For the first few hours. And then it began. Irregular at first, strange and high in pitch and far overhead, growing more regular the farther into the wood we marched. Cooing? Whispering? Howling? Laughing? Hooting? Talking? We couldn’t tell, so convoluted and eerie was the sound. One moment, I’d have sworn I heard a man’s speech, and the other, some wild animal’s chirp. It was at once familiar and foreign, like the sound of a colony of animals abuzz with excitement at our approach.
Were they friend or foe? Was the noise a show of interest? Fear? Anger? Were they real, or figments of imagination? Were they solid, flesh and blood creatures, or something else altogether? Again, I could not tell. We could see nothing—no sign of life, animal or otherwise. And yet, the chirping went on.
Connor, Russell, and the professor, meanwhile, had gone pale as a winter morning. The civilians clustered together, and as if with one instinct, the military moved to encircle them.
We made a poor circle indeed—five soldiers or Marines and Matt tripping along behind Caspersen. He had the look of a lamb, frightened and small, trying to take heart outside the wolf’s den. Still, he had the guts to take his place alongside the rest of us. That was something.
And in the moment, I thought we all felt a little like lambs being led to slaughter. All around us, noises danced on the breeze, like phantoms hailing from some unseen source. I darted my eyes to the trees above, the foliage around, and back to the trees again; for all I could tell, we were alone. Utterly, completely alone. Except, the evidence of my ears told me a different story.
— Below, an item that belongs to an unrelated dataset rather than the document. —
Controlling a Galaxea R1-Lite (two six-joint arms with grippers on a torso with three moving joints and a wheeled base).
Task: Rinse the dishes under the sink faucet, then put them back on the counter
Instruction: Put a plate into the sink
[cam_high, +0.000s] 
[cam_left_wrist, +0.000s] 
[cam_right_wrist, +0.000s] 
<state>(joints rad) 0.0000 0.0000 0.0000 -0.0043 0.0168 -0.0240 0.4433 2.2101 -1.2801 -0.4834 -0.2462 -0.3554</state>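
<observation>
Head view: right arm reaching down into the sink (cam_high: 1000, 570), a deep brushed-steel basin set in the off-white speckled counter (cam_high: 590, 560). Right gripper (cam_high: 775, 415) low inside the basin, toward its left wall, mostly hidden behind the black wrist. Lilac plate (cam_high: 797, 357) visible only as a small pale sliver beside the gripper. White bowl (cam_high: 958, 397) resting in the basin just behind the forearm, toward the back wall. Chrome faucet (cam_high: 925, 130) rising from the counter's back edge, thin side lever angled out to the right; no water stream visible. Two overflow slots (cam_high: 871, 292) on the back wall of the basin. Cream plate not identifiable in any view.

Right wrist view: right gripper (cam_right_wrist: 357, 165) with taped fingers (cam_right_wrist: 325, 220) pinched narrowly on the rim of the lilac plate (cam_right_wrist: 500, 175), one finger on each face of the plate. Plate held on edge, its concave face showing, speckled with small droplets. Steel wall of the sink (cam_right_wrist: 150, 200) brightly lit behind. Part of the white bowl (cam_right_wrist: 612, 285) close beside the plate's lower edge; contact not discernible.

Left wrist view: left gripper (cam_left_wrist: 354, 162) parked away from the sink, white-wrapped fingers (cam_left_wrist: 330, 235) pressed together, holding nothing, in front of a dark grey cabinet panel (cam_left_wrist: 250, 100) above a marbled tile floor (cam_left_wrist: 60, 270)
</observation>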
Caspersen gave a signal, and a few of us broke off to scout out the area. We trampled every bush in sight, looked behind every tree, into every patch of shadow. The sounds did not abate, and we returned empty-handed.
“Nothing.” I shook my head.
“Same here,” Granges confirmed. “Not a print, not a shadow.”
Caspersen nodded. “All right. Let’s move out.” Her posture told me every fiber of her being was on high alert, but her tone sounded calm, controlled, and almost reassuring. “We want to make that ship before the next century.”
“Keep going?” the professor whispered, his voice vacillating in unmasked terror. “But don’t you hear them?”
“I hear something,” she said. “But we need to get somewhere. And unless our friends are going to show themselves, we keep moving.”
“But is it safe?” Dr. Verner wondered.
“Maybe we should…wait,” someone else threw in.
“We keep going,” Caspersen said resolutely. “There’s nothing here, nothing that we can see. If it’s above us, we’ve no way of reaching it. If it’s somewhere else…well, whatever’s here, it knows how to remain unseen. Now let’s move. And keep your eyes on the trees.”